• [AIM OF THE EXERCISE] Find the word "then" in the data. Return every line where it appears.

-------- INFORMATION SHOWN

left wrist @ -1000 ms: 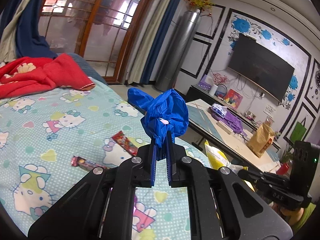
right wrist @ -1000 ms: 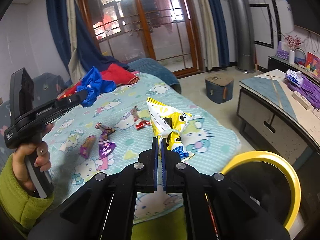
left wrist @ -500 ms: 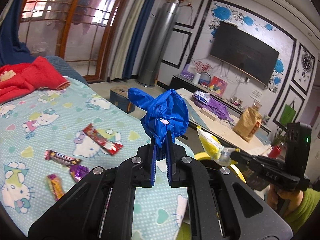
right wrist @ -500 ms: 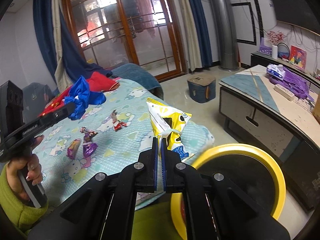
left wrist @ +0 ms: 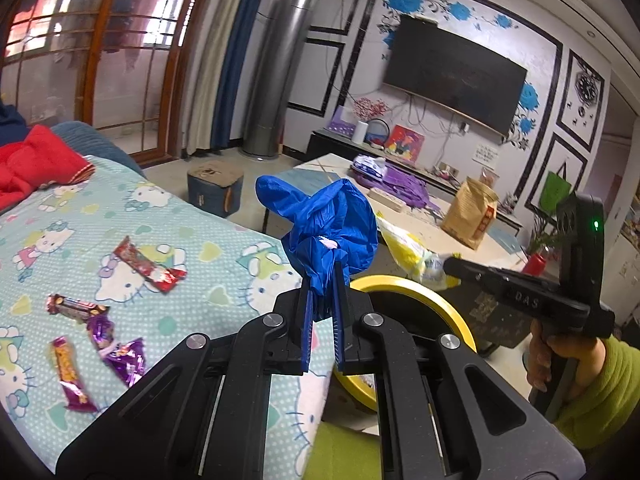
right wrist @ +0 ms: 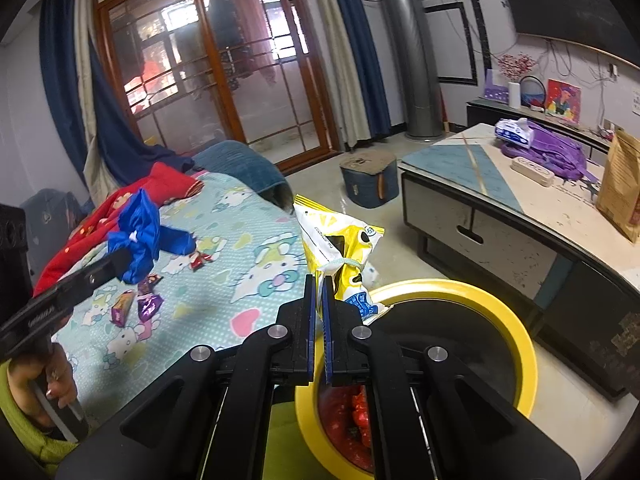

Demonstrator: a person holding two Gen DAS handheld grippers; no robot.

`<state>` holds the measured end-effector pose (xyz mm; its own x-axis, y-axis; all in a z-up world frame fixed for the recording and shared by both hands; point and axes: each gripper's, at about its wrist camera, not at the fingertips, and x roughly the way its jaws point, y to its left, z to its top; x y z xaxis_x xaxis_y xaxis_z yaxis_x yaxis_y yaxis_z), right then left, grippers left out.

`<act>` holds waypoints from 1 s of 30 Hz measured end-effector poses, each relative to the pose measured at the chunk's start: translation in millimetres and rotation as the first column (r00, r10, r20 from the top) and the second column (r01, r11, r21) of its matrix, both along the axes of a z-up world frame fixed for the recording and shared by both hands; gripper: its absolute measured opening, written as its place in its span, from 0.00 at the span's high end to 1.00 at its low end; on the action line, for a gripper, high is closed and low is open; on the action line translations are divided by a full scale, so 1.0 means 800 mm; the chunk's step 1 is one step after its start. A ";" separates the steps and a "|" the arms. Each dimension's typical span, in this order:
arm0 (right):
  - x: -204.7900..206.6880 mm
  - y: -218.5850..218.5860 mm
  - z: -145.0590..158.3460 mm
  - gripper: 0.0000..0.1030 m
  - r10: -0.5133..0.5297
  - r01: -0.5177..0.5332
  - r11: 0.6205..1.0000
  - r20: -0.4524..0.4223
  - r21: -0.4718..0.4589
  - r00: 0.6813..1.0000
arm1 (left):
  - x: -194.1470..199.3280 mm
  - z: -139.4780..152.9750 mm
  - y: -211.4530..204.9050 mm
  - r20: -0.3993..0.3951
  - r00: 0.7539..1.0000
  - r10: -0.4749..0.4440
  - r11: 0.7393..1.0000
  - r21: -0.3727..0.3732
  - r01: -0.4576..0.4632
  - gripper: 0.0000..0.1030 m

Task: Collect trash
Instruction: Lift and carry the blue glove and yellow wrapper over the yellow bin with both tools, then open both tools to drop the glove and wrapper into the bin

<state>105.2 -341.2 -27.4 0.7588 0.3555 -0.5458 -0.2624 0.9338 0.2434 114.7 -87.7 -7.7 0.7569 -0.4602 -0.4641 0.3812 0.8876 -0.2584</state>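
Note:
My left gripper (left wrist: 322,280) is shut on a crumpled blue plastic bag (left wrist: 328,224), held in the air over the bed's edge. My right gripper (right wrist: 319,286) is shut on a yellow and white snack bag (right wrist: 340,244), held above the near rim of a yellow-rimmed bin (right wrist: 516,328) that has red trash inside. In the left wrist view the right gripper (left wrist: 450,266) and the snack bag (left wrist: 408,250) hang over the same bin (left wrist: 400,282). In the right wrist view the left gripper (right wrist: 120,258) with the blue bag (right wrist: 140,236) is at the left. Several candy wrappers (left wrist: 148,268) lie on the bed sheet.
A bed with a cartoon-cat sheet (left wrist: 200,236) fills the left, with a red blanket (left wrist: 36,160) at its far end. A low coffee table (right wrist: 500,208) carries a brown paper bag (left wrist: 472,216) and purple items. A small blue stool (right wrist: 370,178) stands on the floor.
Both grippers have swung from over the bed toward the yellow bin, each keeping hold of its bag. The bin now lies under the snack bag and close to the blue bag.

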 end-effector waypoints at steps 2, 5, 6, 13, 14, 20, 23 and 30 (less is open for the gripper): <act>-0.001 -0.005 0.000 0.97 -0.011 0.011 1.000 0.000 0.002 1.000 | -0.002 -0.002 -0.008 -0.001 1.000 -0.015 1.000 0.008 0.015 0.96; -0.003 -0.013 -0.001 0.97 -0.031 0.031 1.000 0.001 -0.003 1.000 | -0.004 -0.005 -0.021 -0.004 0.999 -0.039 0.999 0.023 0.039 0.96; -0.004 -0.015 -0.002 0.97 -0.039 0.039 0.999 0.002 -0.007 0.999 | -0.005 -0.007 -0.025 -0.006 0.999 -0.048 0.998 0.027 0.048 0.96; -0.005 -0.035 -0.011 0.97 -0.077 0.077 0.997 -0.017 -0.006 0.997 | -0.004 -0.020 -0.053 -0.031 0.995 -0.099 0.993 0.055 0.101 0.96; -0.005 -0.037 -0.012 0.97 -0.081 0.081 0.997 -0.021 -0.005 0.997 | -0.004 -0.022 -0.056 -0.034 0.994 -0.106 0.992 0.058 0.108 0.96; -0.006 -0.050 -0.021 0.97 -0.099 0.099 0.995 -0.041 -0.002 0.994 | -0.005 -0.032 -0.078 -0.055 0.987 -0.152 0.984 0.082 0.157 0.96; -0.005 -0.056 -0.025 0.97 -0.108 0.108 0.994 -0.052 0.001 0.993 | -0.006 -0.037 -0.090 -0.065 0.982 -0.176 0.979 0.096 0.182 0.96; -0.002 -0.070 -0.038 0.97 -0.123 0.124 0.992 -0.096 0.006 0.988 | -0.009 -0.052 -0.112 -0.095 0.970 -0.222 0.966 0.116 0.232 0.96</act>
<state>103.5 -397.0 -58.1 0.7421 0.2688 -0.6140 -0.1199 0.9545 0.2729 107.9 -177.6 -49.4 0.5968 -0.5502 -0.5841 0.5591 0.8072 -0.1891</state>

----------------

• [RESULT OF THE EXERCISE]
`<state>` holds the measured end-effector pose (xyz mm; its own x-axis, y-axis; all in a z-up world frame fixed for the recording and shared by both hands; point and axes: each gripper's, at about its wrist camera, not at the fingertips, and x roughly the way its jaws point, y to its left, z to its top; x y z xaxis_x xaxis_y xaxis_z yaxis_x yaxis_y yaxis_z), right then left, grippers left out.
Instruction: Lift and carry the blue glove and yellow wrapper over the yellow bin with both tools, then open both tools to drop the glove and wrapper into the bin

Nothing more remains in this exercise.